Agora chamo a especial atenção para o que se segue: a recriação da peça musical "Ballet Mécanique" de George Antheil recriada por uma orquestra de instrumentos... robots. Trata-se do projecto norte-americano LEMUR - League of Electronic Musical Urban Robots . A apresentação deste concerto aconteceu na Nation Gallery of Art, Washington, em 2006. São 16 pianos a tocar simultaneamente com uma parafernália imensa de percussão e objectos sonoros pré-controlados.

Deveras impressionante.

quarta-feira, 12 de março de 2008

Satie - o pianista que gostava de guarda-chuvas


Erik Satie (1866 - 1925) é um dos compositores mais excêntricos e subestimados da história da música. Foi sempre um pianista de recursos técnicos limitados, mas transformou essas debilidades com notável capacidade criativa e invenção melódica. Superava as suas limitações técnicas com uma desarmante e eficaz simplicidade das suas composições. Em termos melódicos e musicais, Satie criou verdadeiras peças de relojoaria e de grande beleza musical.

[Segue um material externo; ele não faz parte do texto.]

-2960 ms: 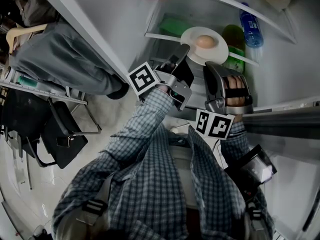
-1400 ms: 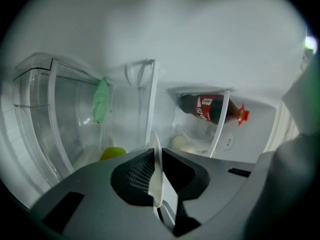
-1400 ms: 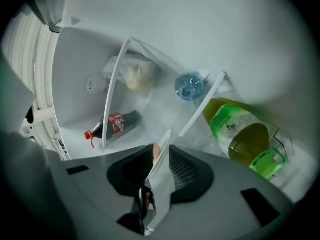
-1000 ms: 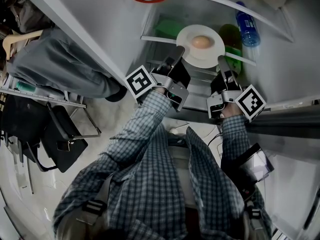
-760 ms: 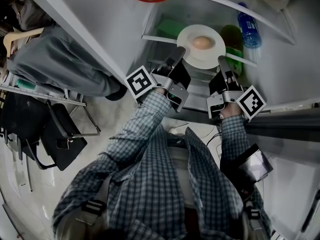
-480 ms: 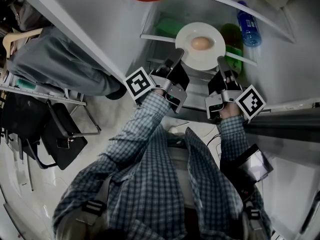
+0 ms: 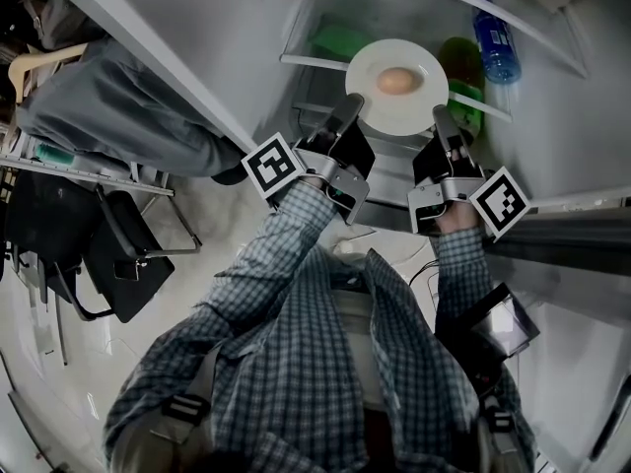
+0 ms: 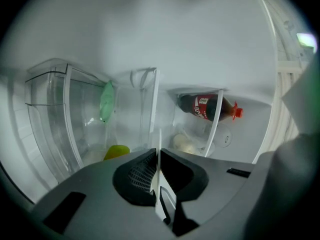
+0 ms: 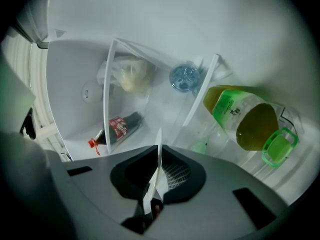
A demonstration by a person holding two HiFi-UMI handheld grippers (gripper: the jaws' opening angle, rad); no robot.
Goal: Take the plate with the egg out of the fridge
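The plate (image 7: pixel 373 99) is white and round, with one brown egg (image 7: pixel 395 82) at its middle. It hangs between the two grippers, in front of the fridge shelves. The left gripper (image 7: pixel 348 113) pinches its near-left rim and the right gripper (image 7: pixel 440 126) its near-right rim. In each gripper view the rim shows as a thin white edge clamped in the jaws. Just beyond the right gripper is a green bottle (image 7: pixel 463 87), with a blue bottle (image 7: pixel 496 45) past it. A cola bottle (image 8: pixel 207 107) lies deeper in — ahead of both grippers.

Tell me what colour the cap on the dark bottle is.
Red. The cap shows best in the left gripper view.
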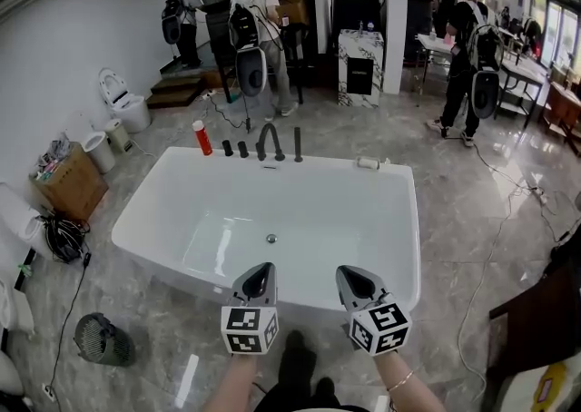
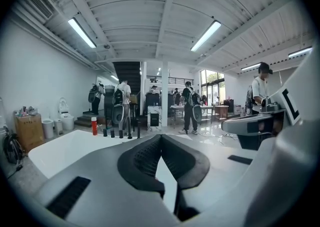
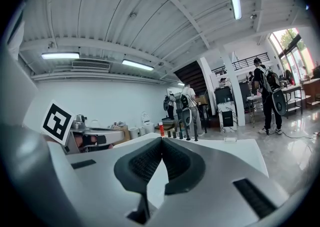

Foi um dos percursores do minimalismo – com a peça “Vexations”, peça com estruturas melódicas minimalistas. Foi também o percursor do género “ragtime” (anterior ao jazz). Era um grande amigo dos principais artistas da vanguarda do início do século XX: Picasso, Mas Ernst, Man Ray, Jean Cocteau e René Clair. Tinha uma particular obsessão por guarda-chuvas (tinha muitas dezanas deles) e cachecóis e nutria uma aversão pelo sol. Produziu um razoável número de peças para piano, de onde se destacam as insuperáveis séries “Gymnopédies” e “Gnossiennes”. Ouça-se a beleza e simplicidade encantatória da peça "Gnossienne Nr.1":

sexta-feira, 14 de dezembro de 2007

Oliver Sacks - a música cura e enlouquece


A última revista Sábado traz uma entrevista com Oliver Sacks, conhecido neurologista americano. Ficou mundialmente famoso com o livro "Despertares" adaptado ao cinema por Penny Marshall em 1990, e que contava com os actores Robin Williams e Robert de Niro. Sacks tem dedicado parte da sua vida a estudar a influência que a música tem nos seus doentes, nomeadamente, naqueles que sofrem de doenças degenerativas como Alzheimer ou Parkinson. O resultado das suas investigações e experiências revela que os sons são um remédio para a demência (não é novidade absoluta), mas que também podem levar à loucura uma pessoa mentalmente sã (esta afirmação já contém alguma novidade). Conta um caso de um pianista que sofre de uma variante grave de Parkinson que mal se conseguia mover com espasmos nervosos. Um dia senta-se ao piano e interpreta brilhantemente um "Nocturno" de Chopin. Assim que parou de tocar, voltaram os sintomas da sua doença. Este é apenas um exemplo (entre muitos) do poder que a música exerce sobre o nosso cérebro. A mais recente técnica de pesquisa cerebral - a ressonância magnética funcional, demonstra que ainda há muito para descobrir sobre o modo como o cérebro humano responde aos estímulos sonoros e musicais. Mas uma coisa é certa - a música tem propriedades terapêuticas incríveis (a musicoterapia é uma ciência comprovada). Já Edwinn Gordon, reputado teórico
O livro "O Efeito Mozart", editado há uns anos em Portugal, demonstra inúmeras provas de como a música exerce um poder curativo e regenerador no homem (e não só no homem, uma vez que está comprovado que a música de Mozart incrementa o crescimento de plantas e a produção de leite nas vacas). Quanto à questão da música poder levar à loucura é algo muito mais difícil de comprovar. É o mesmo que afirmar que a pintura ou a escultura ou o cinema levam também à loucura. Se não há predisposição para qualquer tipo de esquizofrenia ou paranóia, se não há outros estímulos e circunstâncias que ajudem a desenvolver a loucura em alguém, como se pode afirmar que a música, por si mesma, "leva à loucura"? Ficaremos loucos se ouvirmos de forma patológica determinado disco, género musical ou grupo? Será que o Death Metal ouvido pelos jovens influencia actos de violência (como já foi sugerido?). Será que ouvindo obsessivamente Leonard Cohen ou Erik Satie entramos em depressão? Neste campo teórico, é muito mais perigoso e difícil comprovar laços de causa-efeito.
Oliver Sacks terá de trabalhar ainda muito para provar esta premissa teórica.